= Clarence A. Walworth =

American lawyer

Clarence Augustus Walworth (May 30, 1820 - September 19, 1900) was an American attorney, writer, ordained Roman Catholic priest and missionary. Walworth was a well regarded writer who published numerous works related to the Roman Catholic Church.

==Life==
Clarence A. Walworth, the fourth child and oldest son Reuben Hyde Walworth and Maria Ketchum (Averill) Walworth, was born on May 30, 1820, at Plattsburgh, Clinton County, New York.

He was educated at The Albany Academy, and graduated from Union College in 1838. Then he studied law, was admitted to the bar, and practiced in Canandaigua.
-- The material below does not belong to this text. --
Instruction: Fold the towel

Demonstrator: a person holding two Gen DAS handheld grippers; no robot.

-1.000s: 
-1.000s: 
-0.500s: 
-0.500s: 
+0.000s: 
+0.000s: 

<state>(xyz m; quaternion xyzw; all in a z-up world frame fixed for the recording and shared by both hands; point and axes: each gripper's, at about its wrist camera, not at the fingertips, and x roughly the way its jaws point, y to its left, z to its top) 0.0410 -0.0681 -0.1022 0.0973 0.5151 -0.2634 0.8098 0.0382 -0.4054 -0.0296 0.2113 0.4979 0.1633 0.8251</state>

After a few years he abandoned the law, and instead studied theology at the General Theological Seminary in New York City. Before he completed his studies there, he decided to become a Catholic priest, entered the Congregation of the Most Holy Redeemer, and continued his studies in Belgium. From 1866 to 1892 he was pastor of St. Mary's Church in Albany.

Walworth’s 1888 Andiatorocté; or, The Eve of Lady Day on Lake George and Other, Hymns, and Meditations in Verse was reviewed by Oscar Wilde:

“Andiatoroctè [sic] is the title of a volume of poems by the Rev. Clarence Walworth, of Albany, N. Y. It is a word borrowed from the Indians, and should, we think, be returned to them as soon as possible….Poems of this kind were popular in the Middle Ages when the cathedrals of every Christian country served as its theaters. They are anachronisms now, and it is odd that they should come to us from the United States. In matters of this kind we should have some protection.”

Walworth died September 19, 1900, in Albany, New York.